14 Haziran 2014 15:30

Cumartesi Anneleri \'Çitil\'e verilen beraata\' tepkili

Cumartesi Anneleri, 12 Haziran 1994 tarihinde Mardin'in Derik ilçesinde gözaltına alınarak kaybedilen Vecdin Avcıl'ın akıbetini sorarak, 13 kişinin ölümünden sorumlu olan Musa Çitil'e verilen beraat kararına tepki gösterdi.

"Faili meçhul" cinayete kurban giden ya da kaybedilen yakınlarının akıbetlerini sormak ve sorumluların yargılanması için adalet arayışlarını sürdüren Cumartesi Anneleri, oturma eylemlerinin 481'inci haftasında yine Galatasaray Meydanı'nda bir araya geldi. "Failleri belli, kayıplar nerede?" pankartı açan Cumartesi Anneleri, yakınları için kırmız karanfiller taşıdı. 12 Haziran 1994 tarihinde Mardin'in Derik ilçesinde gözaltına alınarak kaybedilen Vecdin Avcıl'ın akıbetinin sorulduğu eylemde ilk olarak 1995 yılında gözaltına kaybedilen Murat Yıldız'ın annesi Hanife Yıldız söz aldı. AKP hükümetinden adalet beklemenin bir yanılgı olduğunu belirten Yıldız, "Her şey çok açıkça ortada. Çocuklarımızı katleden failler ortada ellerini kollarını sallayarak geziyorlar. AKP çelişki açıklamalar yapıyor. Bizler şehit edilen evlatlarımızın ve yakınlarımızın akıbetini sormaya devam edeceğiz" dedi.

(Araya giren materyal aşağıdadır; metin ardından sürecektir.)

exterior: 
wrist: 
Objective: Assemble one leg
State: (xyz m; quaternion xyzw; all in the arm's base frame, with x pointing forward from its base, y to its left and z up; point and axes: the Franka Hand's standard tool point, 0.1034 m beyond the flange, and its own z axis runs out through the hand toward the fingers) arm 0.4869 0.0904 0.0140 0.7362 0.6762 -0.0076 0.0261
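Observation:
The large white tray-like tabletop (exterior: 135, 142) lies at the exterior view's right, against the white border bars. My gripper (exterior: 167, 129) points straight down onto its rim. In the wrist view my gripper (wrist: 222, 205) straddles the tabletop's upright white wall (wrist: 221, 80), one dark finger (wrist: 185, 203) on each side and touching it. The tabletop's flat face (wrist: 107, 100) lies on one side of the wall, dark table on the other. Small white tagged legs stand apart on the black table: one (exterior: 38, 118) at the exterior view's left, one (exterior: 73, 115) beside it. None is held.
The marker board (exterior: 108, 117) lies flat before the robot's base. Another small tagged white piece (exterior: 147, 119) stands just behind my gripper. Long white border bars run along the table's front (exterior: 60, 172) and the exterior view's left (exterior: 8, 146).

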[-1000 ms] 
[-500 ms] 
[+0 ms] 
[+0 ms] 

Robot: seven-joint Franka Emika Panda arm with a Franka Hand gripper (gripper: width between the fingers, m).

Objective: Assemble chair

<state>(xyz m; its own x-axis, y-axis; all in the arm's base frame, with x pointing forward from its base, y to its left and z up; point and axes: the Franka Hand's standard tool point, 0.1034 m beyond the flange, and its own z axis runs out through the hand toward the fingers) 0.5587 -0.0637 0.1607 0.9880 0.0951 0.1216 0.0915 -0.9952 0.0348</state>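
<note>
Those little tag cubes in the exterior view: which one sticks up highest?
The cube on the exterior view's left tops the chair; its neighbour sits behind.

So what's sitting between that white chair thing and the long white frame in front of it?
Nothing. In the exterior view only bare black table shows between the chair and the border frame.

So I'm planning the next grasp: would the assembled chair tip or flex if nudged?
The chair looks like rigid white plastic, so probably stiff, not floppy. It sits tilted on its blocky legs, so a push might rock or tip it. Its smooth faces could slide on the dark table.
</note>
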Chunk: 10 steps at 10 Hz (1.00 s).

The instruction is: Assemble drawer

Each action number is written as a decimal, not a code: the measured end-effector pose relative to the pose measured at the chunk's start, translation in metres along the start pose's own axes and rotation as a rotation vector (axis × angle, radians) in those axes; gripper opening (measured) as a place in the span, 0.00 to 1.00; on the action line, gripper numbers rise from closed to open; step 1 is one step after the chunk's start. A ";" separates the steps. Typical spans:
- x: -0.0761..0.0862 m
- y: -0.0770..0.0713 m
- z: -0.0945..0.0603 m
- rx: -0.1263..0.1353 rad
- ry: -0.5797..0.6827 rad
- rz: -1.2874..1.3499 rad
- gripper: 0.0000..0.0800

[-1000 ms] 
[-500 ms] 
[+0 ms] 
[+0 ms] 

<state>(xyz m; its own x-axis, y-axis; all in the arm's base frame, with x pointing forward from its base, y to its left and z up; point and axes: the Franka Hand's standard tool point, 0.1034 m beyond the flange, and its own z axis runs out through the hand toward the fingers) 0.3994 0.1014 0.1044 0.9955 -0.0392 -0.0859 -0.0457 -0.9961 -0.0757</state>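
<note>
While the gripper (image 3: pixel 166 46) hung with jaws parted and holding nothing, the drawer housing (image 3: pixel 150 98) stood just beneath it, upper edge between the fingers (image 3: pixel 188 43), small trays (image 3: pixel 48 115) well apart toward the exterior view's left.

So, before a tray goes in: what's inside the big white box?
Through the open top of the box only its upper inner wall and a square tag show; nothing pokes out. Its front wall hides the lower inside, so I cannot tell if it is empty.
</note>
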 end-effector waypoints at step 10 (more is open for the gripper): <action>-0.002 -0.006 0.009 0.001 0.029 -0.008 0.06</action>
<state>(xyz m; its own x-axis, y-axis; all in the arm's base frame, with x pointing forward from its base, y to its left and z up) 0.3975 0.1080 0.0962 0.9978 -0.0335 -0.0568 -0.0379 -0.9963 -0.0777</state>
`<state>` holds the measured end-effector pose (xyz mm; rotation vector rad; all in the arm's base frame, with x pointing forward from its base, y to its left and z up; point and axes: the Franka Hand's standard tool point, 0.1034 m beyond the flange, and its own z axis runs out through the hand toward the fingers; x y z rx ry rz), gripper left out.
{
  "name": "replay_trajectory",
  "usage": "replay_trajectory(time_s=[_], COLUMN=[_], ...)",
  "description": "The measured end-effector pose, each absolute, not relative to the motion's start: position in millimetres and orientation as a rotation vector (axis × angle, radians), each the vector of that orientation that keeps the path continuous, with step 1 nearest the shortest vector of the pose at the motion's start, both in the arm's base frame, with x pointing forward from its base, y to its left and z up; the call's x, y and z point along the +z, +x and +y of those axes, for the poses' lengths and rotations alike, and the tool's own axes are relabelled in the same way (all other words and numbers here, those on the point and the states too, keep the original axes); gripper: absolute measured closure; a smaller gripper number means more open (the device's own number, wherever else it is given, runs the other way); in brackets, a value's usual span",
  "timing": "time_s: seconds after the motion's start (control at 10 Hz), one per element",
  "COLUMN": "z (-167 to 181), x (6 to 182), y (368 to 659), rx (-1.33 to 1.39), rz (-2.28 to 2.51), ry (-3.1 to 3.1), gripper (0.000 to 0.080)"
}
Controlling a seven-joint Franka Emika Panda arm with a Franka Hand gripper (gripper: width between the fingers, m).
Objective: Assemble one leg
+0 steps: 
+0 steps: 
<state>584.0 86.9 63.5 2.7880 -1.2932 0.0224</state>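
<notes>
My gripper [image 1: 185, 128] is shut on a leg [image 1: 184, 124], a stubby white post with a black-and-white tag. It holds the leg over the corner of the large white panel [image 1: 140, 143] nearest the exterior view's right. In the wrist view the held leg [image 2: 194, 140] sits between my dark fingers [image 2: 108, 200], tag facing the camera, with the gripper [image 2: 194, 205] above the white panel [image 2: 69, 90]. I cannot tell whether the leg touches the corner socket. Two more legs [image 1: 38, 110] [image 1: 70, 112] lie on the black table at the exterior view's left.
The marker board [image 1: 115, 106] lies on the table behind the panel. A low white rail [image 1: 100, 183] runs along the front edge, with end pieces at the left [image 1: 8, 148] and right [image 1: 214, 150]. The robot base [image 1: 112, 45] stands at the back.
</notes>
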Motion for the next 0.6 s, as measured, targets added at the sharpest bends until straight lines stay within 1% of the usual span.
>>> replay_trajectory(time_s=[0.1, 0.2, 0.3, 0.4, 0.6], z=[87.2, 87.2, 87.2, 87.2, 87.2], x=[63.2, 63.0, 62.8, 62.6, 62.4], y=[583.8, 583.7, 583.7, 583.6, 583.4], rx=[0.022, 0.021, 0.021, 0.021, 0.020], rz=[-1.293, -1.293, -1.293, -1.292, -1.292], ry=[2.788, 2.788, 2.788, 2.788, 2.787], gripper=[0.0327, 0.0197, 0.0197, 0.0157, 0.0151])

'KATLİAMI MUSA ÇİTİL YAPMIŞTIR'

Daha sonra söz alan Vecdin Avcıl'ın ağabeyi Behçet Avcıl ise, Vecdin Avcıl'ın katil zanlısı dönemim Mardin Derik Jandarma Komutanı Musa Çitil'e, 1992-1994 yılları arasında Derik'te 13 yurttaşın katledilmesi ile yargılandığı davada verilen beraat kararına tepki gösterdi. Avcıl, "Erdoğan ve medya Musa Çitil'i kahraman gibi gösteriyor. Oysa görgü tanıkları ve Adli Tıp raporuna göre katliamı Musa Çitil yapmıştır. Mahkeme berat kararı verirdi. Bu adalet değil" dedi.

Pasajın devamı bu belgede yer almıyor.